= TASK PROMPT =
Return verbatim the lines that run from the one holding "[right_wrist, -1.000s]" to the end of the listing, both ends included, without the pictures.

= DATA EXTRACT =

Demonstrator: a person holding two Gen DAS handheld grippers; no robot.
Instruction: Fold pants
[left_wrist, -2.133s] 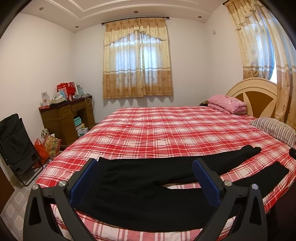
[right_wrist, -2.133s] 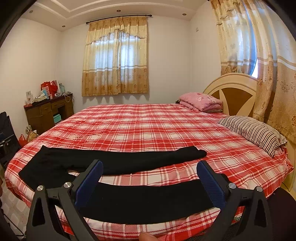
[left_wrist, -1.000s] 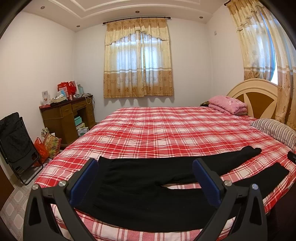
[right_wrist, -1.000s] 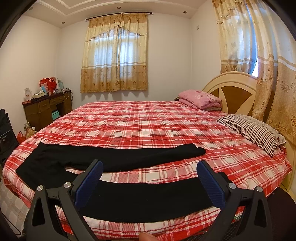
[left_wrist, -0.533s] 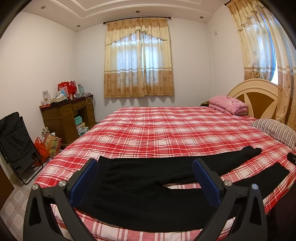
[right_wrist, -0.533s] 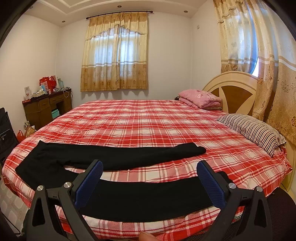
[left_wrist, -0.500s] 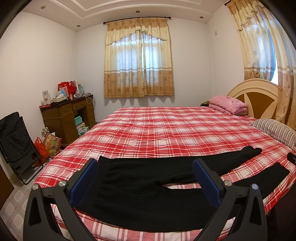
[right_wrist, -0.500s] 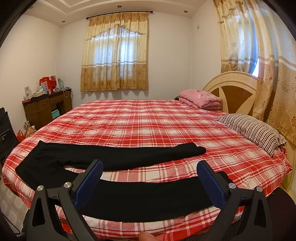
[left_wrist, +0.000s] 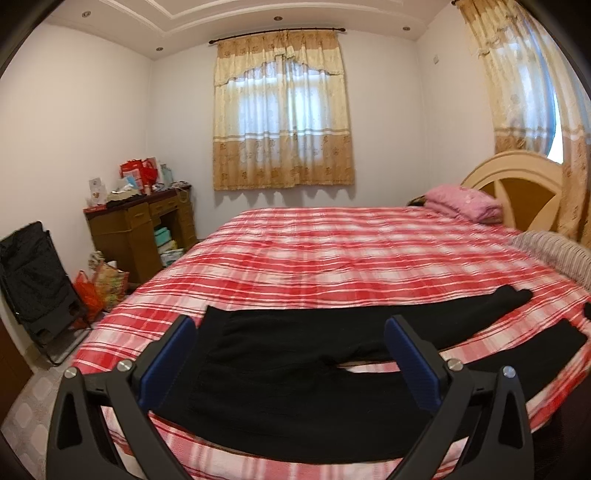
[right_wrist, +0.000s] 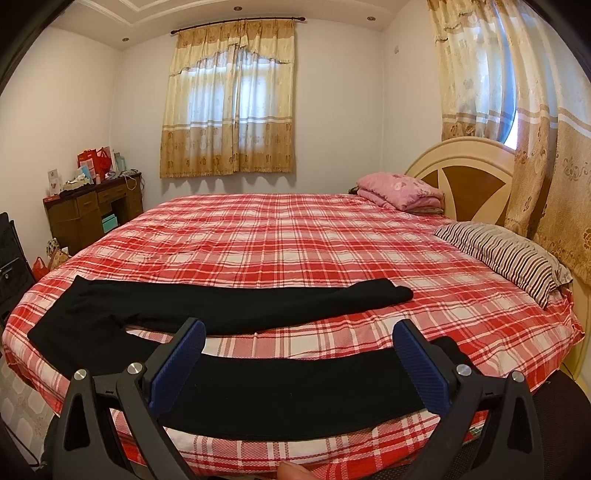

= EXPECTED ANSWER =
[right_wrist, -1.000s] 
[left_wrist, -0.533s] 
[right_wrist, -0.533s] 
[left_wrist, -0.500s] 
[right_wrist, -0.500s] 
[left_wrist, +0.000s] 
[right_wrist, +0.000s] 

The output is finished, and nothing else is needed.